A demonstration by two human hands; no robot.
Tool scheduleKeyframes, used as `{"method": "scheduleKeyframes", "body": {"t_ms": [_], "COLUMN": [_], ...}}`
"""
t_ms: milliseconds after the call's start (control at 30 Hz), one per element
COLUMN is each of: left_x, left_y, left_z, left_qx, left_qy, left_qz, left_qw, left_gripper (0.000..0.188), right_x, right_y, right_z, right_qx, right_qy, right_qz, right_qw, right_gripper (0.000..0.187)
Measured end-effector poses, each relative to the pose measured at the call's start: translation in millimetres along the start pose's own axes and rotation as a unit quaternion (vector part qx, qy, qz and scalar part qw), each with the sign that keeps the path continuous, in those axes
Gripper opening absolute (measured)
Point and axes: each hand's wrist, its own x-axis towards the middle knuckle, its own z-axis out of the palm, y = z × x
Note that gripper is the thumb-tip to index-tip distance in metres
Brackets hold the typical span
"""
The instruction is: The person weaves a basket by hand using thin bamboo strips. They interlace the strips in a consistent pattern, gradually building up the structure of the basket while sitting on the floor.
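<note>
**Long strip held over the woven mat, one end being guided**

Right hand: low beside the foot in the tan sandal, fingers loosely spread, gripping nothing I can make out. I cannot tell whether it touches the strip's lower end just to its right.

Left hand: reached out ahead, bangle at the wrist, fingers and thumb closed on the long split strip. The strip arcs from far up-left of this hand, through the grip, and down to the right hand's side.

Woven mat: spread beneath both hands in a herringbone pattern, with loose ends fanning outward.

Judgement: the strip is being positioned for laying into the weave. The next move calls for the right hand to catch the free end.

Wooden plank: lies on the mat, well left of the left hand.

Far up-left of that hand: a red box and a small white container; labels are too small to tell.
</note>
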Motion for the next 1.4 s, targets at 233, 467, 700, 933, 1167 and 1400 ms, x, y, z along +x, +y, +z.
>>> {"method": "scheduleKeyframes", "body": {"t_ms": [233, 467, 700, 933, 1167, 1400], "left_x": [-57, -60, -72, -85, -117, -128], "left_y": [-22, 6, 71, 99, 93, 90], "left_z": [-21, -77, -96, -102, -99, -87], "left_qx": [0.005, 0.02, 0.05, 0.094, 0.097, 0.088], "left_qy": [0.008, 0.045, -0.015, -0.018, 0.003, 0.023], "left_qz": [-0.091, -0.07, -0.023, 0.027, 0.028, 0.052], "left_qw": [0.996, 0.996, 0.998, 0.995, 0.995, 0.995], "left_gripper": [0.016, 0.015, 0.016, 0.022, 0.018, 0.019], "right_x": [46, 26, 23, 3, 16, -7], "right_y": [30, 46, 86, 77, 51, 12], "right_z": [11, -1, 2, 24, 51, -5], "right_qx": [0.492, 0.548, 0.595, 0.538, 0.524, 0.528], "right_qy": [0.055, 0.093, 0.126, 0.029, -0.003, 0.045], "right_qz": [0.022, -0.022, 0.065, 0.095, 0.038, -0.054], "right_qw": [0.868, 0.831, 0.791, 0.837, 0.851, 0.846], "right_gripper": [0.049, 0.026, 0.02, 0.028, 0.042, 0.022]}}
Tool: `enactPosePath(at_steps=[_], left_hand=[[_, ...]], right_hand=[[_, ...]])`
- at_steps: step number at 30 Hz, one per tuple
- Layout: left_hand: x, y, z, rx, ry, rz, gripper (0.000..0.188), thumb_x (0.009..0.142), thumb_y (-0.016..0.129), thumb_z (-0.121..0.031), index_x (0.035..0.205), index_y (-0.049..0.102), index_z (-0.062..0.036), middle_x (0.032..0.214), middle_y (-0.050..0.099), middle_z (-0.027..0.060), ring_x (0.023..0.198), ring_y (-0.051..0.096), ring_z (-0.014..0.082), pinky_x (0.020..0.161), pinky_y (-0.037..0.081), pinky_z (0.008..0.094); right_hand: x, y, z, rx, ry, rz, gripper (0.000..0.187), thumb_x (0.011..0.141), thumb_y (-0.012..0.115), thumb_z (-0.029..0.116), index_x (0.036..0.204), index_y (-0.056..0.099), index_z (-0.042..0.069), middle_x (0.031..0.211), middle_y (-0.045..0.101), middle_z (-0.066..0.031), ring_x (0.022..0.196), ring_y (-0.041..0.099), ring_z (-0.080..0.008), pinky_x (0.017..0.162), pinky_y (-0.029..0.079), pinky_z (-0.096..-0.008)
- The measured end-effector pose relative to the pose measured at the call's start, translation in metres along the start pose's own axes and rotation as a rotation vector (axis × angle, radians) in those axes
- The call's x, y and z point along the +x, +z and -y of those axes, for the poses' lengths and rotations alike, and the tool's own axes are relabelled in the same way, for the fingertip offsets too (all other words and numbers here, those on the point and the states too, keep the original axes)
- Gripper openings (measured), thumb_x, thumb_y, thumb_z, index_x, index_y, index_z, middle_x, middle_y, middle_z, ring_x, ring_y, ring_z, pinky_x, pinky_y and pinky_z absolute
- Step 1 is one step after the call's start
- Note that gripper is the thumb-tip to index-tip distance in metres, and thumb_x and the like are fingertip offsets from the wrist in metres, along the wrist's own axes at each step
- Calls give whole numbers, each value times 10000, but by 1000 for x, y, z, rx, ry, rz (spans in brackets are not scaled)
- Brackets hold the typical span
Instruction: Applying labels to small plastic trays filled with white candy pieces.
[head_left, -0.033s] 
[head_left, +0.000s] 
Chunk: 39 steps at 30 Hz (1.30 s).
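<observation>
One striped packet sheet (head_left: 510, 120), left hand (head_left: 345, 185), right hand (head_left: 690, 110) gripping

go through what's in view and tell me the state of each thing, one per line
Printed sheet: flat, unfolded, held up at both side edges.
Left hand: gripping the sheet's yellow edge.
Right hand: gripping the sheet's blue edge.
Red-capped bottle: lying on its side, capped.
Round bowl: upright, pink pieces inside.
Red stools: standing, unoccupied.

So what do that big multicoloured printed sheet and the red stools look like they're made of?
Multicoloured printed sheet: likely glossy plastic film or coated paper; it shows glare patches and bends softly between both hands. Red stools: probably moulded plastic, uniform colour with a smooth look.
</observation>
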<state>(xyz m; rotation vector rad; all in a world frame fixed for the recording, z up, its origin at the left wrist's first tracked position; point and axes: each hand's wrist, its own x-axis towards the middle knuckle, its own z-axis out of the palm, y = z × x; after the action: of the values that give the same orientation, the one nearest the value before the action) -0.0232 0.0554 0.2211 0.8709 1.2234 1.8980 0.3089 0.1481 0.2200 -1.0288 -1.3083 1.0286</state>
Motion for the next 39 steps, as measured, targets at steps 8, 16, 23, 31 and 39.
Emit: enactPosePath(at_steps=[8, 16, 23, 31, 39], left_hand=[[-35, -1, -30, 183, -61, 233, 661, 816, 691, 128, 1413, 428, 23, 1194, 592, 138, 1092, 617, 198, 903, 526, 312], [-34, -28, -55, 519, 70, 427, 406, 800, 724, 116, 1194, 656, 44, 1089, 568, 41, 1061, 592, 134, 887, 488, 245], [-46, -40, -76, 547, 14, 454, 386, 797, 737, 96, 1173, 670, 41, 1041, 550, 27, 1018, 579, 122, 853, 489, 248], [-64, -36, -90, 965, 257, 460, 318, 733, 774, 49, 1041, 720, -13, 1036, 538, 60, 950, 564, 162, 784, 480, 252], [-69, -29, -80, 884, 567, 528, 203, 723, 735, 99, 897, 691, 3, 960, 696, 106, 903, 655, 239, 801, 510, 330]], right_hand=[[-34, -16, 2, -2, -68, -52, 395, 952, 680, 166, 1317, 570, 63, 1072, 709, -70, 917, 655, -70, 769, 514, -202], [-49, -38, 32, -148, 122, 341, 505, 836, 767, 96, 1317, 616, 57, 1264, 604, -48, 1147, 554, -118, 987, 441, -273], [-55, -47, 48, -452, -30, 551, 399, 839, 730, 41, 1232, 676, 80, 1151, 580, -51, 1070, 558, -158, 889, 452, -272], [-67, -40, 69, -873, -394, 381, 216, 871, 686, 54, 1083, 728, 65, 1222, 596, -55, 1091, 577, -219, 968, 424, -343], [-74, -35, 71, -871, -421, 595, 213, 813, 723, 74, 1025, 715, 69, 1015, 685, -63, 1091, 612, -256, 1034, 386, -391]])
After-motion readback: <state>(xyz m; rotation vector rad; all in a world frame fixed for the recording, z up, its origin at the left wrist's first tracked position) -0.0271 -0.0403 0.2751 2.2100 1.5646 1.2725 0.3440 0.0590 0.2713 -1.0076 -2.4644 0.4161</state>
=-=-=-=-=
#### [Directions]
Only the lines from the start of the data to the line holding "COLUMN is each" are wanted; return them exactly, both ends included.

#### [Problem solution]
A demonstration by two human hands; no robot.
Tool scheduleKeyframes, used as `{"method": "scheduleKeyframes", "body": {"t_ms": [_], "COLUMN": [_], ...}}`
"""
t_ms: milliseconds after the call's start (control at 30 Hz), one per element
COLUMN is each of: left_x, left_y, left_z, left_qx, left_qy, left_qz, left_qw, left_gripper (0.000..0.188), right_x, right_y, right_z, right_qx, right_qy, right_qz, right_qw, right_gripper (0.000..0.187)

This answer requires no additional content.